Comparable Outcome of CD3+-/CD19+ Depleted Haploidentical with Matched Sibling Donor Hematopoietic Stem Cell Transplantation for Advanced Stage Sickle Cell Disease: Result of a Pilot Study

Introduction

Sickle cell disease (SCD) is an inherited disorder with an estimate of 300.000 affected newborns per year worldwide. Despite significant improvements in preventive measures, supportive care and conventional therapy, substantial morbidity and mortality with a reduced life expectancy persists. Allogeneic hematopoietic stem cell transplantation (HSCT) with a matched sibling donor (MSD) is currently the curative standard of care for SCD patients (pts). But MSD and unrelated matched donor availability is <20% and graft- versus-host disease (GvHD) remains to be associated with significant morbidity and mortality with T cell repleted grafts and standard GvHD prophylaxis, which is unacceptable, particularly in pts with non-malignant diseases. A T cell depleted haploidentical HSCT (T-haplo-SCT) expands donor availability while exhibiting low GvHD rates. In our single center pilot study, we compared T-haplo-SCT with a MSD HSCT in pts with advanced stage SCD, using almost identical transplant conditions except donor source and GvHD prophylaxis.

Methods

17 pts were transplanted for advanced stage SCD-related complications. Five SCD pts received bone marrow (BM) from a MSD and 12 peripheral blood stem cells (PBSC) from a haploidentical donor. The conditioning regimen for both groups consisted of thiotepa (2x5mg/kg), fludarabine (4x40mg/m²), treosulfan (3x14g/m²) and anti-thymocyte globulin (ATG, Neovii, 3x15mg/kg), given on day -9 to -7 for T-haplo-SCT and on days -3 to -1 for MSD. In addition, Cyclosporine A (CSA) or Tacrolimus and MMF was applied for GvHD prophylaxis. All pts underwent exchange transfusions prior to conditioning and means of fertility preservation. The MSD pts included four females and one male, median age 22 years (range 9 to 25 years). Three suffered from homozygous SCD, two from HbS/ß-thalassemia. The BM graft consisted of a median of 2,2 x 10⁶ CD34+ cells/kg bodyweight, with a A/S in three and a A/A genotype in two donors. In T-haplo-SCT, five were females and seven were males. Median age was 18 yrs (range 3 to 28 yrs). Nine had homozygous SCD, three HbS/ß-thalassemia. The PB grafts consisted of a median of 12,2 x 10⁶ CD34+ cells, 11,2 x 10³ CD3+ and 23,3 x 10³ CD19+ cells/kg. Haploidentical donors were fully haplotype mismatched relatives (1 mother, 8 fathers, 1 cousin, 1 sister and one step sister). Donor genotype was Hb A/A in one and Hb A/S in all others.

Results

The median follow-up was 21 months in the MSD group and 26 months in T-haplo-SCT group. The median hospitalization was 38 days for both. The median time to engraftment was faster in T-haplo-SCT versus MSD: 16 versus 23 days for leukocytes, 18 versus 23 days for granulocytes and 11 versus 21 days for thrombocytes. The median T (>500/µl) and B cell recovery (>100/µl) in T-haplo-SCT versus MSD was 115 versus 103 days and 85 versus 140 days, respectively.

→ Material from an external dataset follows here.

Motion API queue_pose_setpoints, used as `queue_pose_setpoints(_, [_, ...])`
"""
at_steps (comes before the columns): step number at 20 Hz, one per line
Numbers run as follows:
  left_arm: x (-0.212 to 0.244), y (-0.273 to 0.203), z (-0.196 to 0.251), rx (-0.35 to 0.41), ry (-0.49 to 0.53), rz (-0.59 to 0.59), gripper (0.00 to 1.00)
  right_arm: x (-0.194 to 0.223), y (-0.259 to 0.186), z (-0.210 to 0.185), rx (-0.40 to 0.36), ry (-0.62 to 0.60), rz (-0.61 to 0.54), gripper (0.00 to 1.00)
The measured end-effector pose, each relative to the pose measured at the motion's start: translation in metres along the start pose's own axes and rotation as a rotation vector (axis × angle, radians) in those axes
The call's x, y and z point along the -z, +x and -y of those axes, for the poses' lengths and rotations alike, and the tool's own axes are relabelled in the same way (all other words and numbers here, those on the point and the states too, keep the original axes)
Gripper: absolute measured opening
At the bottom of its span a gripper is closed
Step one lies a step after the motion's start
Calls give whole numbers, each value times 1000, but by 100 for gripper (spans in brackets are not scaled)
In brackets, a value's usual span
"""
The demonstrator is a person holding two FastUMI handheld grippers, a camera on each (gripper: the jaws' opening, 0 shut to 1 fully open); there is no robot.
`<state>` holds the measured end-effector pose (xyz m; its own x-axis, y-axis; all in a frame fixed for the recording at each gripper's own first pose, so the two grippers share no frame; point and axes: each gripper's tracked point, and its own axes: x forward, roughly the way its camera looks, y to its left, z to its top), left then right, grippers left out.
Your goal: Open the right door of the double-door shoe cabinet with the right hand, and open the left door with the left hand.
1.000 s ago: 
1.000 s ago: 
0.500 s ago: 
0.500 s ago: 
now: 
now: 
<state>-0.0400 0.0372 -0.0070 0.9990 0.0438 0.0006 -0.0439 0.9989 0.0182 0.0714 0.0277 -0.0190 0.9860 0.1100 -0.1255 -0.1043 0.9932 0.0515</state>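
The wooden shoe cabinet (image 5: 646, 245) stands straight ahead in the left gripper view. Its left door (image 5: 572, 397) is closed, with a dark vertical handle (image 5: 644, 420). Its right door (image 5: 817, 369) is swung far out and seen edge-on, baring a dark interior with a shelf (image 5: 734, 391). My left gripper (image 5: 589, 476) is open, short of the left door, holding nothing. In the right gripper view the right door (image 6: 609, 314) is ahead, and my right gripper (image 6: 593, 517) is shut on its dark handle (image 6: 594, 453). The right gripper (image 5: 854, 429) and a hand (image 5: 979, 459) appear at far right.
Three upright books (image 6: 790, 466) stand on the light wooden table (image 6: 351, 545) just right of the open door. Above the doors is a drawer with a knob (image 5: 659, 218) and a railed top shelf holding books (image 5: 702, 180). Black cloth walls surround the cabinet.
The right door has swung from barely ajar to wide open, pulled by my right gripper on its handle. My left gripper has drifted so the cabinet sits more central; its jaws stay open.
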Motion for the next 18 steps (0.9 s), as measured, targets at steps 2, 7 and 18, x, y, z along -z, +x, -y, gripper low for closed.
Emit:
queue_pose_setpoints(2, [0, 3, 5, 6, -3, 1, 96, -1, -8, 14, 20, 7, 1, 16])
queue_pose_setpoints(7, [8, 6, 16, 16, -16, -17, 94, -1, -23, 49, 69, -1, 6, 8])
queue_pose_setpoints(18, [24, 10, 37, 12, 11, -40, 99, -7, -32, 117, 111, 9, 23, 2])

Two pts in the T-haplo-SCT group developed a stable mixed PB chimerism with no SCD-related complications off immunosuppression. Lineage specific chimerism analyses of red cell precursors (CD235a, glycophorine A) in the BM of these pts showed a complete red cell chimerism. The median HbS level off immunosuppression was comparable in both groups (37-38%). In all 17 pts, the conditioning regimen was well tolerated. Mild veno-occlusive disease (VOD/SOS) was diagnosed in 1 MSD patient and a transient thromboembolic event in one T-haplo-SCT patient. One patient developed a life threatening capillary leak syndrome during ATG treatment and subsequent PRES and was rescued by a switch to everolimus MMF prophylaxis. One patient from the T-haplo-SCT succumbed to a CMV pneumonitis combined with rotavirus gastroenteritis. None of our pts developed a grade III-IV acute GvHD. Five T-haplo-SCT and one MSD patient developed steroid responsive grade I-II acute GvHD. One of five MSD and three of twelve T-haplo-SCT pts developed mild to moderate steroid responsive chronic GvHD, which resolved in the meantime. CMV and EBV reactivations were observed but could be treated with standard of care except one patient mentioned above. One patient after T-haplo-SCT developed BK virus nephritis. All pts are stably engrafted off immunosuppression and free of SCD-related complications.

Conclusions

In our experience T-haplo-SCT with CD3+/CD19+ depleted PBSC is safe and efficient with a very low incidence of GvHD and is at least comparable to MSD HSCT, even for advanced stage SCD pts.